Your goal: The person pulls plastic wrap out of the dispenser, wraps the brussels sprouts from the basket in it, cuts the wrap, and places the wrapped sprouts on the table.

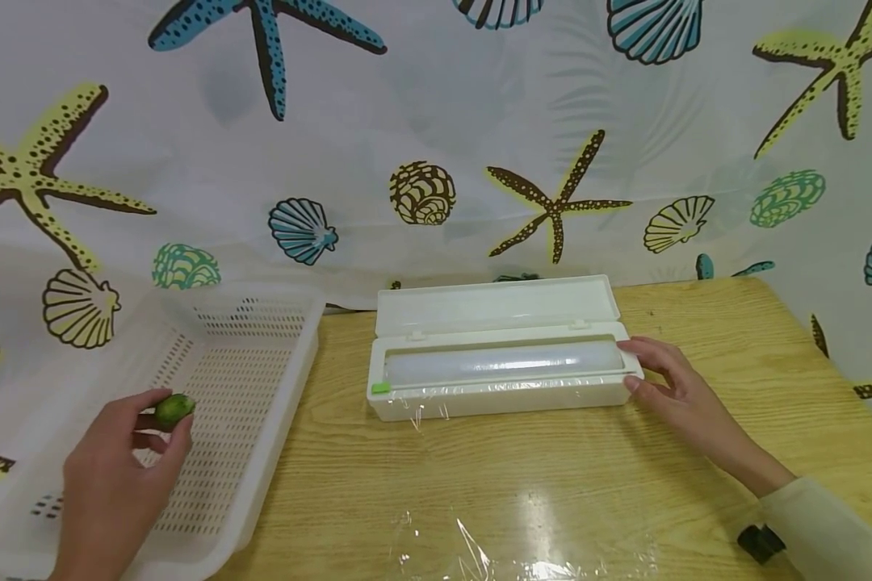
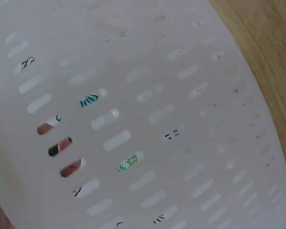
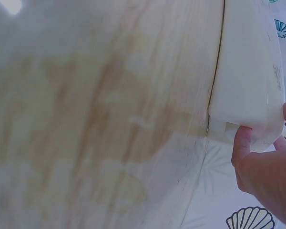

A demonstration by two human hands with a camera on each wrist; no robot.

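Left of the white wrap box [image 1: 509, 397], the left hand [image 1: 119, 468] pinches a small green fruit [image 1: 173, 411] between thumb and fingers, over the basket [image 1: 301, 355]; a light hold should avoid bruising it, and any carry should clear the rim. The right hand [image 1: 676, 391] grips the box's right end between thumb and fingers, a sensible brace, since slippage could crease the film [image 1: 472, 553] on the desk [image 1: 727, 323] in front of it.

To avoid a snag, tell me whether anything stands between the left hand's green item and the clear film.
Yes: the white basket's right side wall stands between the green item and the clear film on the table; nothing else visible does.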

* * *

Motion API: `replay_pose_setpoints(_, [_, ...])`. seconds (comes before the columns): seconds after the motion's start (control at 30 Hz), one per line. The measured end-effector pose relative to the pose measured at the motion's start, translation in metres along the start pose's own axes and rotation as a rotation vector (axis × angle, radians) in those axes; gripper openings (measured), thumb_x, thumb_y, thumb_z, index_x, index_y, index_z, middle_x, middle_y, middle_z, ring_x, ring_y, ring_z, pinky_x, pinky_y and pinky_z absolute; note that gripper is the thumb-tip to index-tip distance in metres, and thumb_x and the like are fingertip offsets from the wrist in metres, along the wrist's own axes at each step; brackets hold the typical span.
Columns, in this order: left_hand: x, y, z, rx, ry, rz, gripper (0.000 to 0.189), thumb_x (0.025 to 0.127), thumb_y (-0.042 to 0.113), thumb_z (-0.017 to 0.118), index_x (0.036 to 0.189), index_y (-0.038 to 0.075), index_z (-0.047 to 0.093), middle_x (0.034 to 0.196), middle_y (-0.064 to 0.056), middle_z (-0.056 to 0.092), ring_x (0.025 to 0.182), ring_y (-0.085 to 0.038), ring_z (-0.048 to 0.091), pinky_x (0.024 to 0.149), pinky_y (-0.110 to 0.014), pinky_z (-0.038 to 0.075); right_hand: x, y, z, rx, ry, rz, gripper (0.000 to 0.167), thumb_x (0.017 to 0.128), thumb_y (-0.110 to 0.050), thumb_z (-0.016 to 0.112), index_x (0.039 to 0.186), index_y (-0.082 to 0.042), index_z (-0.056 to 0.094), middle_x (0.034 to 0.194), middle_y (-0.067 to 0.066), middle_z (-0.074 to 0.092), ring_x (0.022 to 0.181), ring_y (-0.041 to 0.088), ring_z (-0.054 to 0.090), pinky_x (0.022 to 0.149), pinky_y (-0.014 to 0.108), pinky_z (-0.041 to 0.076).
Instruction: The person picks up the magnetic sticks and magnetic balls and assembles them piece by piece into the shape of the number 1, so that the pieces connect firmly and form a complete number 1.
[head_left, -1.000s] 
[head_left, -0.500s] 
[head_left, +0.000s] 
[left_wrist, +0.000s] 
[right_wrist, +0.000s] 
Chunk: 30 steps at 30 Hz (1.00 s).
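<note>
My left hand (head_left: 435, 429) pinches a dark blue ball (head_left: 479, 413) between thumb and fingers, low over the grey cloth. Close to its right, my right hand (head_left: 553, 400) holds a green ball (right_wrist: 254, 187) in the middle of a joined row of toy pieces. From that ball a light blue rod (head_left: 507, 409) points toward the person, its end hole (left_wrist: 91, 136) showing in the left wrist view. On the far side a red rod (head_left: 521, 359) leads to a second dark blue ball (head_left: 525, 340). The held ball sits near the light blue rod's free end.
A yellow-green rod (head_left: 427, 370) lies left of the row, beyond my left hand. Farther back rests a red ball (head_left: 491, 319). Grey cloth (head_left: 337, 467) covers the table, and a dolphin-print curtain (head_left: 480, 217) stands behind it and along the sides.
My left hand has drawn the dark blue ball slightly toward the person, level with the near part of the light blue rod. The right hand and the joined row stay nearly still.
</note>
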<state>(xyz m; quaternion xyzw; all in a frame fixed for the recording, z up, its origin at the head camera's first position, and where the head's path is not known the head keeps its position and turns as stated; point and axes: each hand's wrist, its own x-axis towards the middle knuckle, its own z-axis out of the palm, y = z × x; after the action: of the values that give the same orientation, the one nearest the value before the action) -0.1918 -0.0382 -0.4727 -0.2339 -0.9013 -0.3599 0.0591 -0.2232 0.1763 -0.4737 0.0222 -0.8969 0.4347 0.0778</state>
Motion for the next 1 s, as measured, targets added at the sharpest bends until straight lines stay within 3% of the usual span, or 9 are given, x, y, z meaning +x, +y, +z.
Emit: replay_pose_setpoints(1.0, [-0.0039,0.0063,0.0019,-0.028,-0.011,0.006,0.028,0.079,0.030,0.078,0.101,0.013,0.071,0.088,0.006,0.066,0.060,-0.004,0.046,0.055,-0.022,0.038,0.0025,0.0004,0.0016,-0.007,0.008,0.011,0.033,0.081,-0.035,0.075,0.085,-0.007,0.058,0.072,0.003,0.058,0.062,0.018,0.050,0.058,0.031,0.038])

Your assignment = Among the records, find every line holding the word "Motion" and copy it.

Exercise answer =
Motion API: `replay_pose_setpoints(_, [_, ...])`. seconds (comes before the columns): seconds after the motion's start (control at 30 Hz), one per line. The measured end-effector pose relative to the pose measured at the motion's start, translation in metres along the start pose's own axes and rotation as a rotation vector (axis × angle, radians) in those axes; gripper openings (measured), thumb_x, thumb_y, thumb_z, index_x, index_y, index_z, middle_x, middle_y, middle_z, ring_x, ring_y, ring_z, pinky_x, pinky_y and pinky_z absolute; note that gripper is the thumb-tip to index-tip distance in metres, and thumb_x and the like are fingertip offsets from the wrist in metres, along the wrist's own axes at each step; brackets hold the typical span.
Motion for the next 1 s, as measured, targets added at the sharpest bends until straight lines stay within 3% of the usual span, or 9 are given, x, y, z meaning +x, +y, +z.

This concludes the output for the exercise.